Introduction to data.table

data cleaning data.table dplyr R

To data.table or dplyr? That is the question.

Erika Duan
01-30-2021

Introduction

Programming languages are still human constructs. They hold sway when they are utilised en mass, like Python for machine learning, and user factions may emerge if very different ways of doing the same thing concurrently exist.

In R, this can manifest in the form of data.table versus dplyr debates. 1

Both R packages contain a comprehensive stack of functions for data wrangling. The tidyverse dplyr approach emphasises code readability whilst data.table scales complex manipulations of large datasets very efficiently. You can compare the efficiency of data.table versus other data wrangling packages on large datasets here.

Whilst I prefer to use dplyr on small datasets where data.table efficiency gains are negligible, I recommend using data.table when:

Let’s explore this for ourselves.

# Load required packages -------------------------------------------------------
if (!require("pacman")) install.packages("pacman")
pacman::p_load(here,
               lobstr, # Trace objects in memory 
               ids, # Generate random ids
               DT, # Create interactive tables  
               tidyverse,
               data.table,
               microbenchmark)

Create a test dataset

Imagine you have a dataset describing how students are engaging with online courses:

We can interactively examine the first 20 rows of the dataset using the R package DT.

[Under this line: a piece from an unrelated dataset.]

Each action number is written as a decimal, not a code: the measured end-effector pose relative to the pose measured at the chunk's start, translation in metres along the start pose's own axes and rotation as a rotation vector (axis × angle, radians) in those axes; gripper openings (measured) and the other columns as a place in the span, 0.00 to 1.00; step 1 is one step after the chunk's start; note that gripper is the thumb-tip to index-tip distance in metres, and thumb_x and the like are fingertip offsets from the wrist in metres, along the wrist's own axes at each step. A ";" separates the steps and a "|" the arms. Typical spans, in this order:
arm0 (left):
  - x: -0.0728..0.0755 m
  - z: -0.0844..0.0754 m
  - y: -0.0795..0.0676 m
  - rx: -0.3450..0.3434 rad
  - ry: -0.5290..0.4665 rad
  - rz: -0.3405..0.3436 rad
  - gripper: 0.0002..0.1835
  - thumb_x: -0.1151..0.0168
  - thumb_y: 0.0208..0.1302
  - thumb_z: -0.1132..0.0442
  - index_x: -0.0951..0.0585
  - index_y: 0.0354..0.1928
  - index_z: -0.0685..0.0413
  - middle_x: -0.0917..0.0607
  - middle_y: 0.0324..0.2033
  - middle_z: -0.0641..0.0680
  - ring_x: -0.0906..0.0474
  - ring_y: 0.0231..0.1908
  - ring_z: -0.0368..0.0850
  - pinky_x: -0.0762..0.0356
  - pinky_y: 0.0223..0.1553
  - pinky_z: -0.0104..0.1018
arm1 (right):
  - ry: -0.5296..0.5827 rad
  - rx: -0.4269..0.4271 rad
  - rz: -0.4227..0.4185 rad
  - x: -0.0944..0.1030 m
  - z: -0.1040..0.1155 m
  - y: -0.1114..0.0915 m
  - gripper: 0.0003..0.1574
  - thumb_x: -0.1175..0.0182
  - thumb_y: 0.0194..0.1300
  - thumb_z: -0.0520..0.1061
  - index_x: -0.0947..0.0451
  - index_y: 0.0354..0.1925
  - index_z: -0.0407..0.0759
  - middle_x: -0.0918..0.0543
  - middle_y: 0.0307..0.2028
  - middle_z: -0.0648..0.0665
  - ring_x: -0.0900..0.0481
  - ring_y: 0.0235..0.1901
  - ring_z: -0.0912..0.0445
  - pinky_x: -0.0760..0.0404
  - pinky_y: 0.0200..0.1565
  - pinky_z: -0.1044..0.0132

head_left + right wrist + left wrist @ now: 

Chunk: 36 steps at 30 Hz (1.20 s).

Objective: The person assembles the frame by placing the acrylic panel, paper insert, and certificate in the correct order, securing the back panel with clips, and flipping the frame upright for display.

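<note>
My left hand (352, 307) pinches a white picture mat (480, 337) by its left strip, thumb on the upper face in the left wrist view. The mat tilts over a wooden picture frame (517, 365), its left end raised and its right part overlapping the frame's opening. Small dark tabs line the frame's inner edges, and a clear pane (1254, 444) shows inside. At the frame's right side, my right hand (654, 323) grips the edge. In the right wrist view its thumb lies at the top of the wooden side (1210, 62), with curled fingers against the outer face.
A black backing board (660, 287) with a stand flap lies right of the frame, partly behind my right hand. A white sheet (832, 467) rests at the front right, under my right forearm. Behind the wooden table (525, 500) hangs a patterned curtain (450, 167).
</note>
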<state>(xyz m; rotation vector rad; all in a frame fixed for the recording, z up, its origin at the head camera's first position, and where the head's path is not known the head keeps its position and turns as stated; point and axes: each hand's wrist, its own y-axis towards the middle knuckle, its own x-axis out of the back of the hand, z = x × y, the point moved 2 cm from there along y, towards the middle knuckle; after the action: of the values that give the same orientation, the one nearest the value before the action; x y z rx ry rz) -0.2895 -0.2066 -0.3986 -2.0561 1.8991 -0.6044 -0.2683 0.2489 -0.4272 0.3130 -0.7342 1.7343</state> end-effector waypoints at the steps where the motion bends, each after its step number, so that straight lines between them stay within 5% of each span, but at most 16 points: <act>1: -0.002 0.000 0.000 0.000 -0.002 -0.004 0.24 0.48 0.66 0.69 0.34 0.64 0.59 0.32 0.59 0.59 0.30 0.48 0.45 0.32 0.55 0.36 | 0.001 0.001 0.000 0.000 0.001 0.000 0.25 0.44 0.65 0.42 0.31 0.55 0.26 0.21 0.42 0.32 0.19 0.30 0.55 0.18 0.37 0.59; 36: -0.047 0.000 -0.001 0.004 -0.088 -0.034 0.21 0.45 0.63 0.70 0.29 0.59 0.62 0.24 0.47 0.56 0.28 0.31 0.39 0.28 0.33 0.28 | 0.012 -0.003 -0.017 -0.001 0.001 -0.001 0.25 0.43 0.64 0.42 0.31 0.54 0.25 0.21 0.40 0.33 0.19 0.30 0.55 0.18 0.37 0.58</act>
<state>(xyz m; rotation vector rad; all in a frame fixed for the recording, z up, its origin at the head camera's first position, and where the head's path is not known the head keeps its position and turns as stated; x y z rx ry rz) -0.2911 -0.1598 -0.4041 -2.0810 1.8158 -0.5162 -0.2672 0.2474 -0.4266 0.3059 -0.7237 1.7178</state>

Note: The code used to create this dataset can be accessed from my github repository here.

Principles of data.table

In R, datasets exist as data.frame type objects. To apply data.table functions on a dataset, we need to convert a data.frame into a data.table object using setDT().

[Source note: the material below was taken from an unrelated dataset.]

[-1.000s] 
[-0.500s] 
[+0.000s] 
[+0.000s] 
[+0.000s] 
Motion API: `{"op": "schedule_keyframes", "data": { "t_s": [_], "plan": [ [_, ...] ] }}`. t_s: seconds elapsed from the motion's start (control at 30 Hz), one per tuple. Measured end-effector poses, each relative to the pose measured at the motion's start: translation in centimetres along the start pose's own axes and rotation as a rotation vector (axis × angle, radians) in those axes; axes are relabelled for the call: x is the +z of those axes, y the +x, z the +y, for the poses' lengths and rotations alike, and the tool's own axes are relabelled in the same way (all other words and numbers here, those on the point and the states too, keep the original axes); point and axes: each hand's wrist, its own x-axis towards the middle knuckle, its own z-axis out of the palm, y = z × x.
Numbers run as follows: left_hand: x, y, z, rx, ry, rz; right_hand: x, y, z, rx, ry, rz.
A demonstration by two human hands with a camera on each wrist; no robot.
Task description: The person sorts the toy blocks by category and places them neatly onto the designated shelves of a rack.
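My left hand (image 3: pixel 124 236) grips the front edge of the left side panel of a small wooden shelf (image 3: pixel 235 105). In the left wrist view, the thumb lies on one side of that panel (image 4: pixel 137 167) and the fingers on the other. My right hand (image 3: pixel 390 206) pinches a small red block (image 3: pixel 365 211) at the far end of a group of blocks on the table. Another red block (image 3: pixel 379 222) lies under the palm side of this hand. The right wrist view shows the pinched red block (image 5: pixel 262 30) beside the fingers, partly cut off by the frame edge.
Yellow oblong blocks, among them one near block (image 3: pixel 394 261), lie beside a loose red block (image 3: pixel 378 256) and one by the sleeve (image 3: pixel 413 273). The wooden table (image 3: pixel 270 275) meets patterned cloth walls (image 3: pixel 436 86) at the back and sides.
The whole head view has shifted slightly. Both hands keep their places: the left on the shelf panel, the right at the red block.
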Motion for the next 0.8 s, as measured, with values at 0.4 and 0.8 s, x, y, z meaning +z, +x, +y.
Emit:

This function is flexible as it converts a data.frame by reference (i.e. without creating a duplicate data.table copy) and assigns both data.table and data.frame classes to the converted object.

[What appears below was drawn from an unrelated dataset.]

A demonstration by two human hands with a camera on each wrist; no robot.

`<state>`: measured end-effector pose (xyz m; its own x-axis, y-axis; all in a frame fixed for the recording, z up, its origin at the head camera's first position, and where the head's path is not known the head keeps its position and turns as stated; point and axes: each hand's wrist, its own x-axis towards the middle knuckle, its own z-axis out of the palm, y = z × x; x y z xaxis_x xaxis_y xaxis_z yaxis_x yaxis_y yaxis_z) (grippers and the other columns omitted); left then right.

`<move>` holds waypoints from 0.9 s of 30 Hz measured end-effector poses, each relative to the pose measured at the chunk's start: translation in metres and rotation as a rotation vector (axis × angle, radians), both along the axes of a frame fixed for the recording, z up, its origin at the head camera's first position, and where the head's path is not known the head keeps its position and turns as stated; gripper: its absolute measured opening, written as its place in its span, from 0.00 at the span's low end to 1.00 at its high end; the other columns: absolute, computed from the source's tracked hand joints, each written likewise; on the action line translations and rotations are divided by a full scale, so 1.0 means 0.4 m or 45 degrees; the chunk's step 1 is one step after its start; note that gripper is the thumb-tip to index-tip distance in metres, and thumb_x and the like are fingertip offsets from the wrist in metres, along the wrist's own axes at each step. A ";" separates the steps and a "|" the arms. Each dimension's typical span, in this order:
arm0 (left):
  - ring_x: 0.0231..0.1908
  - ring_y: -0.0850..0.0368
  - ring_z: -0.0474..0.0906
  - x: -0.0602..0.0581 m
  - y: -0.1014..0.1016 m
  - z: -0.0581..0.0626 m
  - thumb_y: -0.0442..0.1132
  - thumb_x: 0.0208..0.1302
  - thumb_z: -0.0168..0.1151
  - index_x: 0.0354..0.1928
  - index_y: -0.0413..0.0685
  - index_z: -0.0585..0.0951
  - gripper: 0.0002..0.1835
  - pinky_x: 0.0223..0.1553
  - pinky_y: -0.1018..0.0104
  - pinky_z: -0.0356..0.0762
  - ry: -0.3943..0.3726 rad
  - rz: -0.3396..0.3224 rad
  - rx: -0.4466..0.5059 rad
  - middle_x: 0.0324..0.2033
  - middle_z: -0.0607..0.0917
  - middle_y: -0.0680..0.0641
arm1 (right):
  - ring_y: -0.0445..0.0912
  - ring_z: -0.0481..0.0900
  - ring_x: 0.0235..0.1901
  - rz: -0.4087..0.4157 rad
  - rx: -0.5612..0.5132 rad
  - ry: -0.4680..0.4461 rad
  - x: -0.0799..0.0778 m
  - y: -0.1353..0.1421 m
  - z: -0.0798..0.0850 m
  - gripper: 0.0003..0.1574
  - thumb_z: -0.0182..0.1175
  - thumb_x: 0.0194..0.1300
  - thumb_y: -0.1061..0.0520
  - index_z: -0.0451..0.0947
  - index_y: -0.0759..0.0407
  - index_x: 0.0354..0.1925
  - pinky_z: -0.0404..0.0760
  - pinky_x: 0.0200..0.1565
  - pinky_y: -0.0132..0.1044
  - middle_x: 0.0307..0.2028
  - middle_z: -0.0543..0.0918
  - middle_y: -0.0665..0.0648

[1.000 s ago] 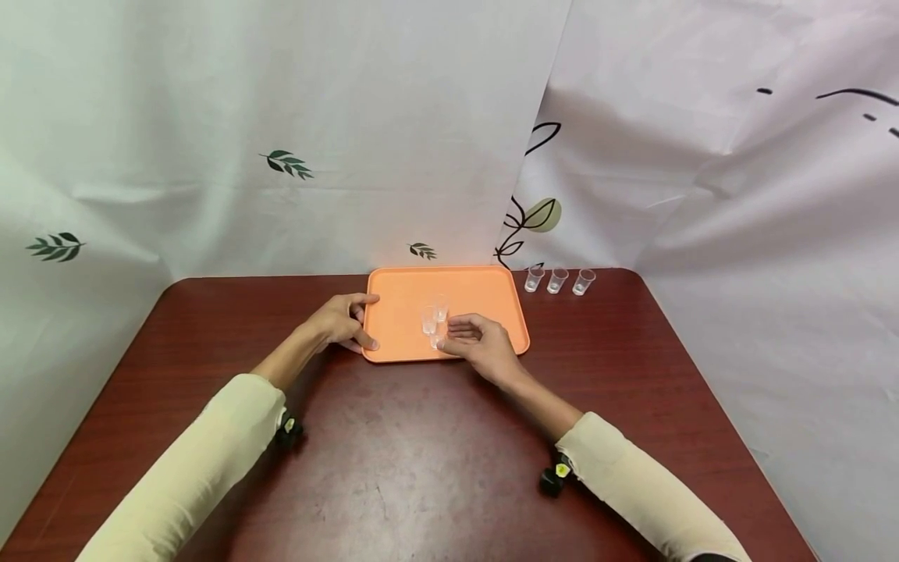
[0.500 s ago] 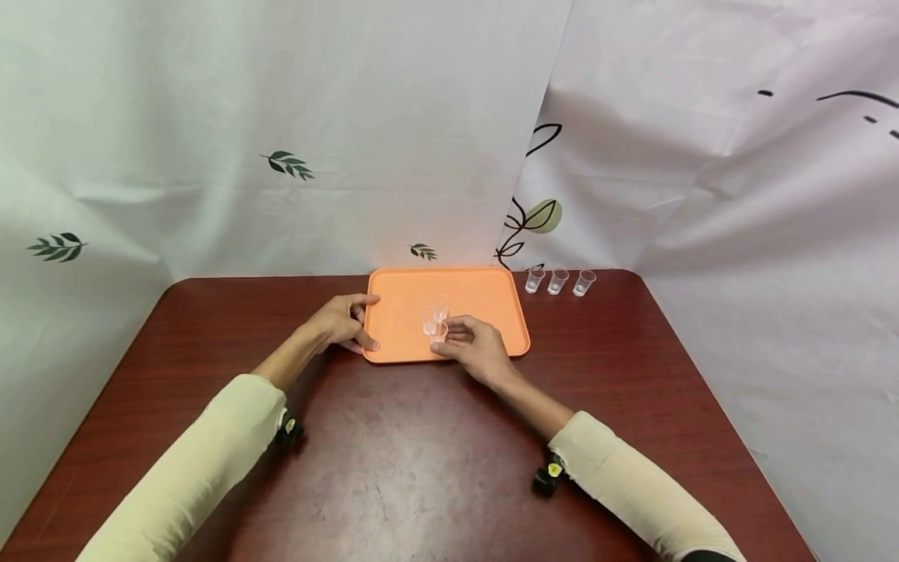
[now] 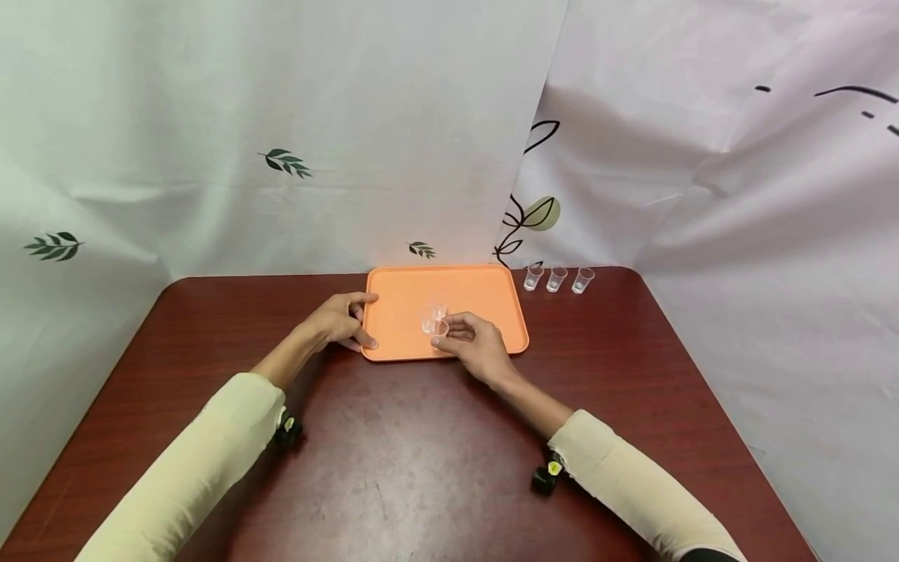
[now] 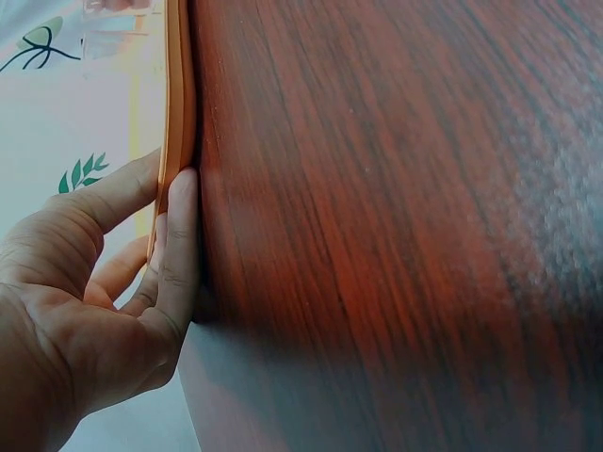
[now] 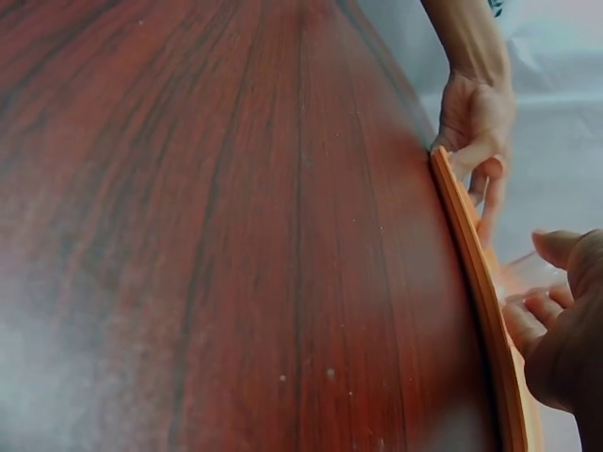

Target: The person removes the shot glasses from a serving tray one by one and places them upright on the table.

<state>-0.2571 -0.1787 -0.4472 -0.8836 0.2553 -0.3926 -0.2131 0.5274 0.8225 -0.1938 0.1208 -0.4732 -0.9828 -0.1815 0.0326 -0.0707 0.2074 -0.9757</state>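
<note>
An orange tray (image 3: 485, 293) lies near the back of the table. My left hand (image 3: 340, 321) grips its left edge; in the left wrist view, fingers (image 4: 179, 250) lie along the rim's underside. Two small clear plastic cups, one of them the rear cup (image 3: 440, 303), stand close together on the tray. My right hand (image 3: 477, 343) holds a third clear cup (image 3: 440, 329) between thumb and fingers, just in front of these two. Whether its base touches the tray cannot be told. In the right wrist view this cup (image 5: 532, 273) shows faintly beside the hand.
Three more clear cups, with the middle one (image 3: 556, 279) among them, stand in a row right of the tray by the back edge. A pale curtain (image 3: 316, 117) with leaf prints hangs behind the dark red wooden table (image 3: 393, 453).
My right hand has shifted slightly left, and its cup has moved a little farther back, closer to the two cups on the tray. The left hand stays on the tray's edge.
</note>
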 end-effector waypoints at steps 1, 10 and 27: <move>0.32 0.57 0.76 0.000 0.000 -0.001 0.20 0.55 0.85 0.89 0.45 0.64 0.61 0.34 0.64 0.95 -0.001 0.001 0.001 0.44 0.69 0.44 | 0.57 0.94 0.57 -0.003 -0.001 -0.005 0.002 0.003 0.000 0.26 0.80 0.69 0.61 0.87 0.67 0.62 0.95 0.53 0.33 0.55 0.92 0.68; 0.31 0.57 0.76 -0.001 0.005 0.001 0.20 0.55 0.85 0.89 0.45 0.65 0.60 0.33 0.64 0.95 -0.003 0.002 -0.001 0.44 0.69 0.44 | 0.52 0.94 0.54 -0.034 -0.047 0.003 0.009 0.051 0.015 0.28 0.78 0.70 0.63 0.85 0.72 0.64 0.95 0.54 0.32 0.54 0.92 0.69; 0.31 0.58 0.75 -0.001 0.001 0.003 0.20 0.56 0.84 0.89 0.46 0.65 0.60 0.34 0.64 0.95 -0.009 0.007 -0.006 0.43 0.69 0.44 | 0.32 0.90 0.45 -0.295 -0.090 0.009 -0.051 0.207 0.028 0.29 0.78 0.72 0.63 0.84 0.72 0.66 0.93 0.52 0.26 0.57 0.91 0.68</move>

# Convert data frame into data.table -------------------------------------------
class(student_courses)
#> [1] "tbl_df"     "tbl"        "data.frame"

mem_used()
#> 222,639,352 B

# Track object assignment in memory
tracemem(student_courses)
#> [1] "<0000022B07B7AB70>"

setDT(student_courses) # data.table is assigned to a new location in memory
#> tracemem[0x0000022b07b7ab70 -> 0x0000022b047a8478]: as.list.data.frame as.list vapply vapply_1i setDT
untracemem(student_courses)

mem_used()
#> 242,674,176 B

# Note that computer memory has not doubled following setDT()

class(student_courses)
#> [1] "data.table" "data.frame"

data.table query structure

A data.table query is structured in the form DT[i, j, by] where:

data.table efficiency gains

There are a few reasons why data.table operations are fast:

# Create data.frame and data.table objects -------------------------------------
df <- data.frame(id = seq(1:5),
                 letter = letters[1:5])

dt <- as.data.table(df)

# Update data.frame column using copy-on-modify --------------------------------
df_2 <- df %>%
  mutate(letter = toupper(letter))

# The new data frame is a shallow copy of the original data frame as
# only modified columns are newly created in memory.

ref(df, df_2)
#> o [1:0x22b03b6c998] <df[,2]>
#> +-id = [2:0x22b7f3f6350] <int>
#> \-letter = [3:0x22b0c54b328] <chr>

#> o [4:0x22b03b90e78] <df[,2]>
#> +-id = [2:0x22b7f3f6350]
#> \-letter = [5:0x22b05f9b890] <chr>

# Update data.table column by reference ----------------------------------------
obj_addr(dt)
#> [1] "0x22b016ed030"

dt[, letter := toupper(letter)]

obj_addr(dt)
#> [1] "0x22b016ed030"

Note: You do not need to assign datasets to names when modifying by reference using the := operator.

Filter data

Using dplyr

The basic syntax for filtering data is very similar for dplyr and data.table.

# Filter student_courses using dplyr -------------------------------------------
# Filter by platform A
student_courses %>%
  filter(platform == "A")

# Filter by all platforms excepting A
student_courses %>%
  filter(platform != "A")

# Filter by platforms A and C
student_courses %>%
  filter(platform %in% c("A", "C"))

# Using a comma is a substitute for the condition 'and'
student_courses %>%
  filter(id == "00007f23",
         between(platform_start_date, "2017-01-01", "2017-12-31"))

# Filter by a variable using regex
student_courses %>%
  filter(str_detect(course, "^R_"))

In dplyr version >= 1.0.0, the functions if_any() and if_all() can be incorporated to filter across multiple columns.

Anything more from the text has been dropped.